Given information section start

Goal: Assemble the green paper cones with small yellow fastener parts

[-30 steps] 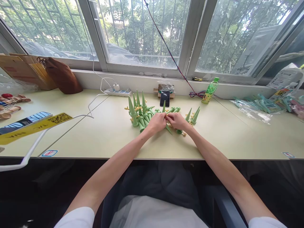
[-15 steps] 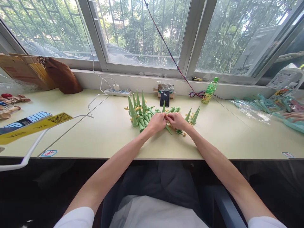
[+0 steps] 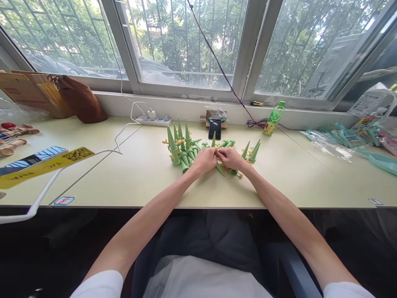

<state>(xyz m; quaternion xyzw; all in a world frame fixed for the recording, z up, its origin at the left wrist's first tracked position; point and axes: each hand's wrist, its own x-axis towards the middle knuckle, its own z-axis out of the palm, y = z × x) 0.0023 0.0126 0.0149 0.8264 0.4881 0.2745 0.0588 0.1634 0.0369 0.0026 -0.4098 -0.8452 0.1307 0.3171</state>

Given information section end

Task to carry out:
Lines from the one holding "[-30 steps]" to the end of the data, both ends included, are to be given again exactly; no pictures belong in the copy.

Reply to the task:
[-30 steps] 
[-15 steps] 
[+0 steps] 

<state>(xyz m; quaternion xyzw; all in a world frame fixed for the recording, z up, its origin at the left wrist's first tracked position; point and axes: each hand's wrist, its own x-axis towards the middle knuckle, its own z-axis out of the palm, y = z × x) 0.0023 0.0126 0.0149 0.8264 0.4881 0.2745 0.0588 0.1634 0.0369 0.0026 -0.4098 -0.8452 0.1307 0.3171</state>

What is written here forms the complete answer.